Blog

Rad Review of Gigs – 28 May 2024

Elaine Mitchener, Cafe Oto, London

Adrian Cross

“The evening culminated in Mitchener bringing together all the night’s musicians and all of them wheeling into free jazz reaching a crescendo from Mitchener that shook Oto’s golden ceiling filaments and had its audience screaming in delight. Powerful, indelible, of an ilk no stranger to Oto regulars, but utterly mesmerising and original and even disturbing for any crossing its threshold for the first time.”

Elaine Mitchener walks on at Cafe Oto wearing a T-shirt with the statement ‘Grace Jones does it better’. This may be true, but Mitchener does it extraordinarily. The glacial, demur Grace Jones would find her exhausting, multi-layered vocal performance fascinating.
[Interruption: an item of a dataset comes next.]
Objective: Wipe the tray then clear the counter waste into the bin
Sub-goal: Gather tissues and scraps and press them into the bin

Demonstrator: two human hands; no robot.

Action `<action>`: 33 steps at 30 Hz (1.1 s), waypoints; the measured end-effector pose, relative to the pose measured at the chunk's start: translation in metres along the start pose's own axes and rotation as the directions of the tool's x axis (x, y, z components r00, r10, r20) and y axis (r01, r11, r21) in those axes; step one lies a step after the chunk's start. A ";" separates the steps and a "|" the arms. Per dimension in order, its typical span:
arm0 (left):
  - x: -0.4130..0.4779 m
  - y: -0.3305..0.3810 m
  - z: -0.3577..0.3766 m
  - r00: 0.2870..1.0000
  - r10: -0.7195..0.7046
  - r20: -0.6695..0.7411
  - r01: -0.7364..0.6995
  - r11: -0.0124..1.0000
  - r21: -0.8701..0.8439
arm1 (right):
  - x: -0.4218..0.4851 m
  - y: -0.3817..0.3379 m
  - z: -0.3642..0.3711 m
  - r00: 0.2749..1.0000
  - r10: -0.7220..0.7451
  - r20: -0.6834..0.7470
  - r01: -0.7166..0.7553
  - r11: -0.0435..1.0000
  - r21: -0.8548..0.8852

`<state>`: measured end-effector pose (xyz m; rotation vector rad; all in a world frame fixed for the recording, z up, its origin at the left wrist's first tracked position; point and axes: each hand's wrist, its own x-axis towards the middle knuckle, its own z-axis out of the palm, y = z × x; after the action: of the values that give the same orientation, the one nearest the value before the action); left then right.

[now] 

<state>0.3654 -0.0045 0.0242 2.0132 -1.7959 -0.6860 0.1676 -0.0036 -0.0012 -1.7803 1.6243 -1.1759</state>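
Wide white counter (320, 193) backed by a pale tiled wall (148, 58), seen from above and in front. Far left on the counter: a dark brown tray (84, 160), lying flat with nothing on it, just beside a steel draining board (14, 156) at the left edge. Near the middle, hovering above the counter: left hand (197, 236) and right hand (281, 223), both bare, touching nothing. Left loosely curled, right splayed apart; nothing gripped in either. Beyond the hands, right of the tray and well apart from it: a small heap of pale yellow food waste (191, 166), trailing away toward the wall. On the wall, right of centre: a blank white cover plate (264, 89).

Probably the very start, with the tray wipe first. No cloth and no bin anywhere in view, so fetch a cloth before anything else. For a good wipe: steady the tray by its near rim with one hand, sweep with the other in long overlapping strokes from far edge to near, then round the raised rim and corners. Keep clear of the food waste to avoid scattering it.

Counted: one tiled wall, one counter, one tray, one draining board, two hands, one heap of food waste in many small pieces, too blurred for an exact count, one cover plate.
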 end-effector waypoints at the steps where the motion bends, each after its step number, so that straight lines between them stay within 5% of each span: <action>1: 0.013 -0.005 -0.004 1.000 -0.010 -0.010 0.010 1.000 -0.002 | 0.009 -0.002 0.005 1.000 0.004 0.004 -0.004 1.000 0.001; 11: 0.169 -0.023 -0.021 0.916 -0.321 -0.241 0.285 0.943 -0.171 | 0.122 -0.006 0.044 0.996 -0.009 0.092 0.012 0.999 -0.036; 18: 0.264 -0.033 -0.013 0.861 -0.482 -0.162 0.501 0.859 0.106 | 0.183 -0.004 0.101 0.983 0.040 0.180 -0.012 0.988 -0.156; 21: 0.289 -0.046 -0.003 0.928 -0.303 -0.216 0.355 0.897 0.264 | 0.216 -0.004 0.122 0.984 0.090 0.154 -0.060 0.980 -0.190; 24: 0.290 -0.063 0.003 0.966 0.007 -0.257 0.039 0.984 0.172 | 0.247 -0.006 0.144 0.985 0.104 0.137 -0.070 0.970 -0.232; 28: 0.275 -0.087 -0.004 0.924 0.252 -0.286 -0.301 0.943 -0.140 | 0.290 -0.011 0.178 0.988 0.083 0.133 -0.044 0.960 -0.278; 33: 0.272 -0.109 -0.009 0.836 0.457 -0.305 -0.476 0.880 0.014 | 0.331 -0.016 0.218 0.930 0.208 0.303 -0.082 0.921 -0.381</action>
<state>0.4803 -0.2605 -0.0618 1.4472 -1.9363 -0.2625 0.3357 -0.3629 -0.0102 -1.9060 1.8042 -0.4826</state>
Technically she can turn her vocal chords to any style with equal panache: soul, opera, jazz, far Eastern tones. Combined with an incredible range of vocal tics and physical contortions she moves seamlessly between melody and discord. She has been awarded an MBE for services to music.

image

The poems of Afro Caribbean poets, such as Edward Kamau Braithwaite,  are channelled on her latest album Solo Throat. She is presented with pieces of paper by some of the other musicians who have performed that night, the contents of which are not explained. They could be lines of poetry to improvise messages or only a visual gimmick, a kind of visual punctuation, metronomy, beat.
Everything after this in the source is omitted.